El pianista francés ofreció todavía una inspirada, sensible y preciosista versión del Vals sentimental de Tchaikovsky antes de cerrar su actuación con una de sus apoteosis jazzísticas, desbordante en virtuosismo y fuerza esencial que hizo las delicias de un público que, a buen seguro, no se olvidará de él.
Gidon Kremer restringió su participación a la Fantasía D. 937 de Schubert, una de las muchas obras maestras del compositor vienés, y su última composición para violín. Contemporánea de las 2 series de Impromptus —de los que, de hecho, toma algunos modelos técnicos en la parte pianística— antecede a la Fantasía en fa menor D. 944 para piano a cuatro manos, completando el tríptico de Fantasías iniciado con la Wanderer. La obra se estructura en 4 partes, en torno a un Andantino que despliega, bajo el signo de la variación, una melodía tomada del Lied Seimirgegrüsst, un poema de amor oriental de Friedrich Rückert, poeta que inspiró a diferentes compositores —recordemos los Kindertotenlieder musicados por Mahler— y sobre cuyos textos Schubert compuso 6 canciones. Se trata de un poema impregnado de una sensualidad y erotismo que, en manos de Schubert, se subliman e idealizan, plasmándose en una serenata plena de suavidad y dulzura, sugiriendo incluso un lejano parentesco con la 5ª variación del primer movimiento de la mozartiana Sonata K. 331.
En esta ocasión, el papel del piano es asumido por la orquesta de cuerdas, en una adaptación de V. Kissine en la que se sacrifica parte de la transparencia articulatoria y del contraste tímbrico genuinamente schubertianos, en una búsqueda de cierta homogeneidad globalizadora en la que el violín solista cede parte de su protagonismo.

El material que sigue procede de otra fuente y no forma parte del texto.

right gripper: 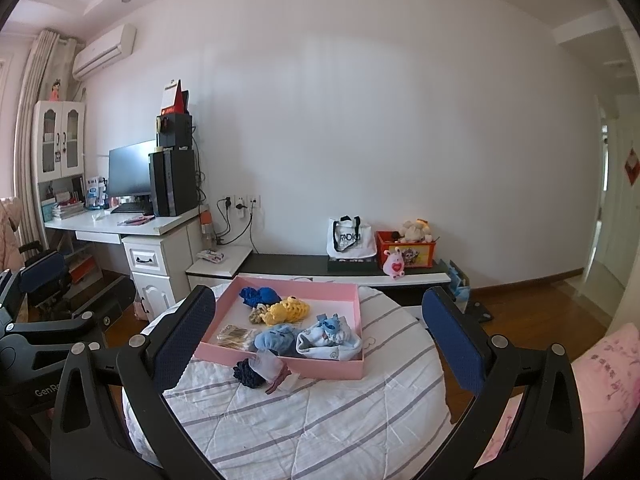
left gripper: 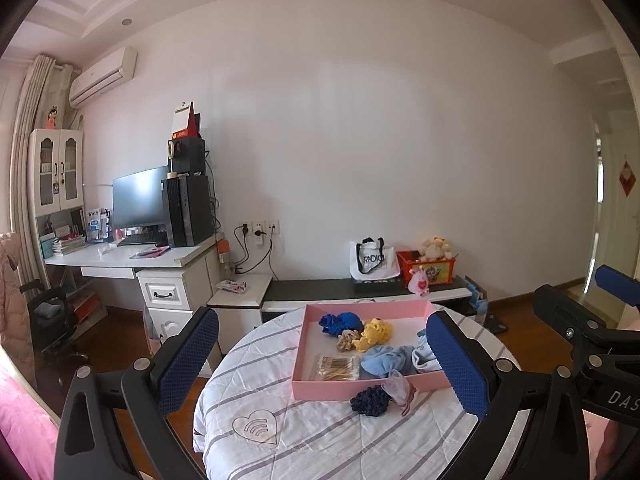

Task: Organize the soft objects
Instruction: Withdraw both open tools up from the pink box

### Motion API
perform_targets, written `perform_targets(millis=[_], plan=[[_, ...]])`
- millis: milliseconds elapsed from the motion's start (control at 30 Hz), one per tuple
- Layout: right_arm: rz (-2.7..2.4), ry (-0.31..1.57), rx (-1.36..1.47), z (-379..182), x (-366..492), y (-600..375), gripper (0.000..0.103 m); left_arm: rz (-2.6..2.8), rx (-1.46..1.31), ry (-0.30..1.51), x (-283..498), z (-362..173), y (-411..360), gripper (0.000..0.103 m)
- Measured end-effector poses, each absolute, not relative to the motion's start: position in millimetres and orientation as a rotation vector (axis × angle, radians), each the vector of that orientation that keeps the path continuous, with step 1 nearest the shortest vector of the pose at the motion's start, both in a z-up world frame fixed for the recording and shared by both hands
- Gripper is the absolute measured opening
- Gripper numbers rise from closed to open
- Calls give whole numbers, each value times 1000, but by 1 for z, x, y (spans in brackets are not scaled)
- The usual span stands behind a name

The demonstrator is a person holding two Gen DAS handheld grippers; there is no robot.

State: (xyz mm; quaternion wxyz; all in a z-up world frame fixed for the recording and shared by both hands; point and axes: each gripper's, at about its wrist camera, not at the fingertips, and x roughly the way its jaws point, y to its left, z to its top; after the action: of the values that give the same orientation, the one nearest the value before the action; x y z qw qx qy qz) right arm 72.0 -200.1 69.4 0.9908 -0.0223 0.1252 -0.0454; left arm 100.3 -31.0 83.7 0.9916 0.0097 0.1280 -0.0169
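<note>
Left tool (left gripper: 322, 364) and right tool (right gripper: 320, 344) both hang released and empty. Most soft items already lie in the pink tray (right gripper: 224, 354) (on the round worktop); the dark blue scrunchie (right gripper: 247, 374) and pink pouch (right gripper: 274, 368) remain outside.

The right hand-held gripper (right gripper: 320, 332) hangs wide open and empty above a round table (right gripper: 320, 420) draped in striped cloth. A pink tray (right gripper: 280, 364) holds blue, yellow and pale soft pieces. A dark blue scrunchie (right gripper: 246, 374) and a pinkish pouch (right gripper: 274, 368) lie just outside its front wall.
</note>
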Motion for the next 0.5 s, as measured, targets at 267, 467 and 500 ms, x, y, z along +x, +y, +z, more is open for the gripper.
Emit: perform_targets(millis=[267,467,500], plan=[[-90,272,-47,66,79,-200,103,-31,22,276,102,80,-30,103],[-85,319,-45,56,95,-199,103,-26,23,314,110,74,-27,103],[-85,327,-45,54,97,-199,103,-23,24,324,112,73,-27,103]])
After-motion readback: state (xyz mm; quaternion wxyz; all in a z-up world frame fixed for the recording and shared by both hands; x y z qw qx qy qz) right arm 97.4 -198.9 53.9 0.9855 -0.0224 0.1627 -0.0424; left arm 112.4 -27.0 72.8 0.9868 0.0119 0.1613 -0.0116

Kremer plantea una versión básicamente intimista, en lo que parece una renuncia expresa al brillo virtuosístico tan presente en la obra original. Las dinámicas se reducen al filo de lo imperceptible, en una exposición contemplativa y ensimismadaque pone a prueba la capacidad de contención sonora de una orquesta que sigue a su líder hasta sus matices más recónditos. Palpable magnetismo el que el gran violinista letón ejerce sobre sus músicos y también sobre un público que se rinde ante cada una de sus actuaciones y que ayer se plasmó en una gran ovación que, en este caso, fue correspondida con una versión fascinante del bellísimo tango instrumental Oblivion, de Piazzola.